James Mangold in the Multiverse of Madness
James Mangold's "Logan" is still heralded as the kind of cerebral superhero movie that Marvel Studios could never hope to recreate. The 2017 film, which belonged to the 20th Century Fox (now 20th Century Studios following Disney's acquisition of Fox in 2019) roster of Marvel movies, depicted Hugh Jackman's hero as a tortured and jaded outcast, with Mangold borrowing from classic films to ensure "Logan" became a true outlier among superhero movies. Adding to its outsider status was the fact that the film had an emphatic ending that wasn't solely designed to set up future outings based in the same universe — which it seems was of the utmost importance to Mangold.
The director spoke about the importance of self-contained stories to Rolling Stone while promoting "A Complete Unknown" — his second music biopic after 2005's "Walk the Line," which featured Joaquin Phoenix as Johnny Cash. Asked whether he ever considered bringing back Phoenix for the Dylan biopic the filmmaker immediately struck down the idea in stark terms.
After being told that "people were somehow hoping ['A Complete Unknown'] would become a cinematic-universe, multiverse return–of-Joaquin Phoenix situation," (who exactly was hoping for this remains unclear), Mangold reacted with a strong condemnation of the concept of a cinematic universe. "I don't like multi-movie universe-building," he said. "I think it's the enemy of storytelling. The death of storytelling. It's more interesting to people the way the Legos connect than the way the story works in front of us."

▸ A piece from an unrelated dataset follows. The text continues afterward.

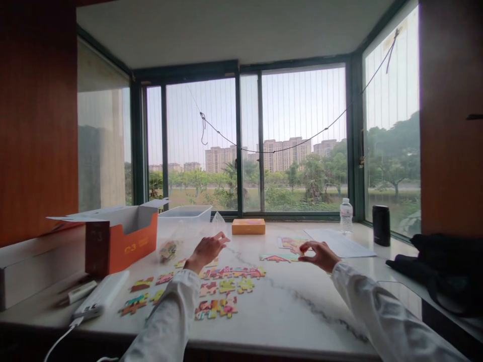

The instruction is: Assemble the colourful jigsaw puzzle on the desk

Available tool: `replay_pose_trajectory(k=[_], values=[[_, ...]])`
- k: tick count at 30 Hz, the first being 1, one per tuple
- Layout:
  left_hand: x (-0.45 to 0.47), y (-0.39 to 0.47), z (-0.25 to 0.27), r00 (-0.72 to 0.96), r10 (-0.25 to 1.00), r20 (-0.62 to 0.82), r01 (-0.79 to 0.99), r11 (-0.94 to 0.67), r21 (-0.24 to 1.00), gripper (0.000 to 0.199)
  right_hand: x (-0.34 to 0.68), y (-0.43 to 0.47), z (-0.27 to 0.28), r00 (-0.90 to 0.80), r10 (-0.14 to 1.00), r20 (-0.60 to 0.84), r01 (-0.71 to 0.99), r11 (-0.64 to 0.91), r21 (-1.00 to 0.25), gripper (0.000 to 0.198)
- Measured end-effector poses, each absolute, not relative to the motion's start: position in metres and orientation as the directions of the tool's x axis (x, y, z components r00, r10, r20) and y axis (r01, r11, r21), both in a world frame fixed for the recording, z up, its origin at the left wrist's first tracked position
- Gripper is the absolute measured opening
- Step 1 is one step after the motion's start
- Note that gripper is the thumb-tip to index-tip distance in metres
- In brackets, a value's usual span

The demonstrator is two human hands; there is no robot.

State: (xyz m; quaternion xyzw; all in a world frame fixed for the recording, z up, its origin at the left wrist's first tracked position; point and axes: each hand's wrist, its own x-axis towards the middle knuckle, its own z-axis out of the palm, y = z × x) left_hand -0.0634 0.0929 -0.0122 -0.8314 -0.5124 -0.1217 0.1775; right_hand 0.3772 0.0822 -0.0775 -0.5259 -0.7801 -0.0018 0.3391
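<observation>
Above the white marbled counter, the low right hand, pinching a small yellowish piece, may bump the multicoloured puzzle strip.

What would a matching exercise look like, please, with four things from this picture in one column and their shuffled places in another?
Things:
1. right hand
2. puzzle pieces
3. small orange box
4. clear bottle

Places:
A. just left of the black cylinder
B. beside a red-and-green picture strip
C. below the window's middle post
D. on both sides of the left sleeve

Right pairs: 1-B, 2-D, 3-C, 4-A.
</observation>
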Motion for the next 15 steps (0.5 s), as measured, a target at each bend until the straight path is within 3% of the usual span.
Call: replay_pose_trajectory(k=[8,12,15], values=[[0.051,0.063,0.02,0.585,0.704,0.402,0.798,-0.588,-0.133,0.033,0.489,0.025,-0.094,-0.065,0.822,0.566,0.867,0.328,-0.376,0.041],[0.143,0.047,0.012,0.705,0.611,0.361,0.666,-0.745,-0.039,0.033,0.496,0.018,-0.105,-0.011,0.806,0.592,0.873,0.297,-0.388,0.041],[0.201,0.039,-0.009,0.78,0.547,0.304,0.573,-0.819,0.005,0.029,0.49,0.016,-0.113,-0.026,0.802,0.596,0.907,0.27,-0.324,0.042]])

A Complete Unknown is the anti-multiverse movie
"A Complete Unknown" might be a safe yet enjoyable Bob Dylan biopic, but it's also not entirely typical of the genre. For one thing, the movie is not a retelling of Dylan's life from cradle to the Never Ending Tour, instead focusing on the period between 1961 and 1965. Secondly, the film lives up to its name (itself taken from Dylan's "Like A Rolling Stone") in that it never tries to explain its subject. Dylan ends the film with a past as murky as it was at the start, and that really is the thematic center of James Mangold's feature. At one point, Timothée Chalamet's Dylan even argues with his girlfriend Sylvie Russo (Elle Fanning), who claims not to know anything about her musician partner despite the fact he's been living with her for some time. "People make up their past," Dylan says at the height of their argument. "They remember what they want, they forget the rest."
Whatever you think of "A Complete Unknown," then, it is about something. It's about reinvention, the delicate, nebulous nature of the past, and how we tell ourselves and others stories in an attempt to define our existence. Whether it's successful in interrogating these ideas or not is, of course, up to the viewer. But more importantly, this is what Mangold means when he's talking about the death of storytelling. When a film exists to sell other films in a shared universe, it ceases to become about anything other than that. It isn't a story. As the director went on to tell Rolling Stone:
"For me, the goal becomes, always, 'What is unique about this film, and these characters?' Not making you think about some other movie or some Easter egg or something else, which is all an intellectual act, not an emotional act. You want the movie to work on an emotional level."
Of course, shared universes don't have to be as devoid of meaning as Mangold makes out. The "Spider-Verse" films are proof that the concept of a multi-verse and shared timelines can directly inform innovative storytelling. With that in mind, it's sort of tragic to think about how the shared universe concept was so quickly subsumed by the Hollywood machine, sapped of its narrative potential and turned into a marketing tool. Let's hope the final "Spider-Verse" movie and its new directors remind us all that shared universes don't have to be such a drag.